Até para a mais perfeita beleza o desastre é lento. Mas não me parece justo contar sempre com o pior. A regularidade mede a vida. A regularidade da comida, por mais que não se pense no que se come ou como se mastiga o que se come. A regularidade dos prazeres, sensuais, afetivos, lúdicos ou intelectuais. A regularidade do trabalho e dos exercícios físicos. A permanência de um amor e mesmo a repetição de um conflito. O tédio pode servir quase de método para uma existência. Para o tédio a vida sempre se volta, no ócio de todas as suas regularidades cumpridas. Alegria também se sente, claro, pela simples razão de se cumprir um método pessoal para se viver, embora o tédio das horas livres pareça dar mais suporte à guinada da sorte do que o estado eufórico das ocupações ordinárias. Pretender antecipar o pior, em contrapartida, é desprezar a potência originária de seu significado, a do inesperado. Porque mesmo que se espere o pior que se possa imaginar, a reação frente ao fenômeno não pode ser calculada, uma vez que é impossível prever a circunstância, tanto de alma quanto de mundo, com base nas quais o fenômeno foi possível, e menos ainda as consequências de um acontecimento que, por si mesmo, já parecia insuportável. Temer desde sempre também exaure as forças humanas. Temer o que se esperaria de mal, temer o não previsto, tudo isso cansa demasiado o corpo e o espírito.
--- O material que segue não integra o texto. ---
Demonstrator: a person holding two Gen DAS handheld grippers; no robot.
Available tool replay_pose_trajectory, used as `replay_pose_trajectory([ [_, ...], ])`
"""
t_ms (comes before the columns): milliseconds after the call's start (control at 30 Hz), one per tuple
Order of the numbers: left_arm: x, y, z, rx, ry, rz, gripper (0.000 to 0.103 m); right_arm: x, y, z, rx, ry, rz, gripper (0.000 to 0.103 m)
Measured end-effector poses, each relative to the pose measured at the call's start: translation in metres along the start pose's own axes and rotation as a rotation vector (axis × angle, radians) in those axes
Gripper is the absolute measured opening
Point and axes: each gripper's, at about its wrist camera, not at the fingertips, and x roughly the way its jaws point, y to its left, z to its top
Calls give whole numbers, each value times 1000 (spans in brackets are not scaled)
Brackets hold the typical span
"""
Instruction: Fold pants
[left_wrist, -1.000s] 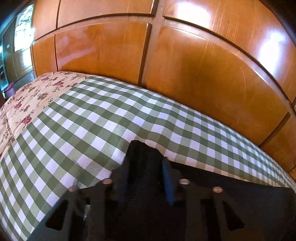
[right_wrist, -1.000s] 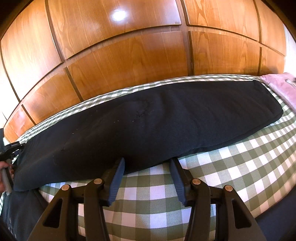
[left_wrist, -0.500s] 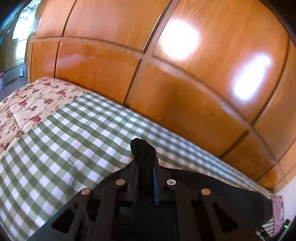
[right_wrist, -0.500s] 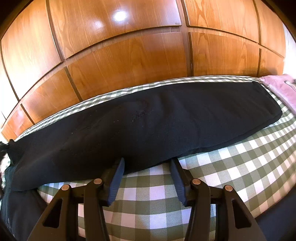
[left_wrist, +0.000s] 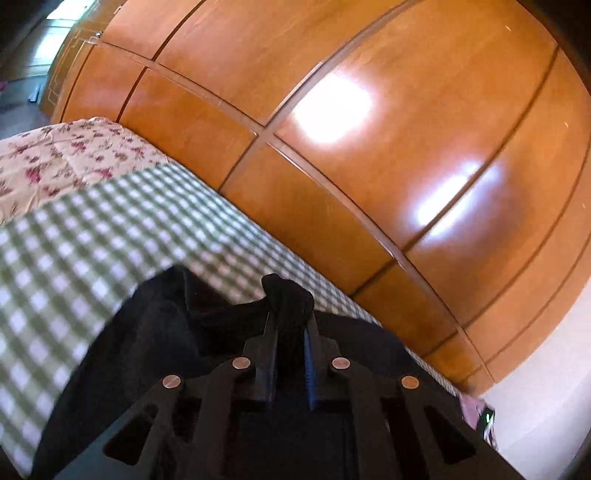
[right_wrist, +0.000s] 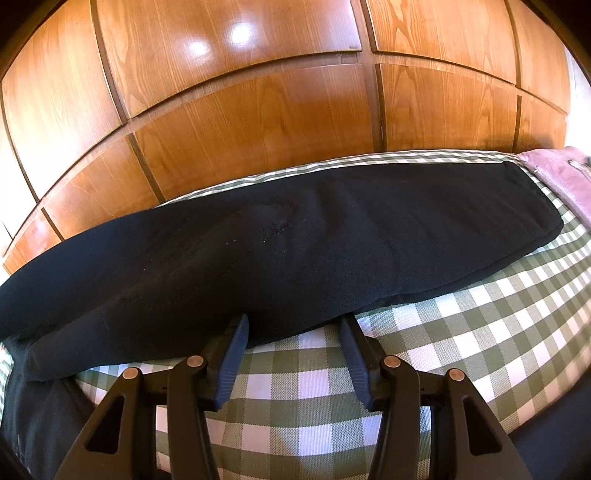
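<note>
Long black soft-knit pants (right_wrist: 295, 251) lie along the green-checked bed (right_wrist: 461, 325) ahead of the right gripper (right_wrist: 293, 332), fingers spread. Left gripper (left_wrist: 290, 325) fingers pinch a bunched end. Limp, light cloth; best held at corners.

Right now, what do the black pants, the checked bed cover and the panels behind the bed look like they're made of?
Black pants: soft matte fabric, probably a thick knit or fleece; it shows no sheen and its edges are rounded. Checked bed cover: woven cloth, likely cotton or a blend; the weave grain shows in the green and white squares. Panels: wood or wood veneer with a glossy varnish; grain lines and bright light reflections are visible.
</note>
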Motion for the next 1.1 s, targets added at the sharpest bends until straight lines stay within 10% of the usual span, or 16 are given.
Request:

Na maior parte das vezes, mesmo nas piores condições, o animal humano tem esperança. Esperança na redenção de algum deus ou na descoberta de um remédio contra uma ameaça ou dor iminente. O mais provável é se viver com aquilo com o que já se tem, segundo a força dos hábitos, no horizonte da fartura ou da escassez. Esperar muito é sofrer não ter jamais o que se espera. Porém, não esperar coisa alguma é como secar um rio e cobrir de cimento a fonte de todo entusiasmo. Que significa agora "atingir metas", "crescer economicamente" em termos individuais ou coletivos? Ainda se precisa comer e respirar. Quando se volta para si, na obrigação de ficar em casa, o maior risco é não encontrar nada. Ainda se precisa da cultura para matar a fome da alma e respirar boas ideias sobre o árido chão da terra. O humano ainda precisa do humano, a saudade de um afeto não completamente vertido sobre o coração, o hálito de uma história, o jogo, a brincadeira, o riso estrondoso, eco de seu próprio desespero.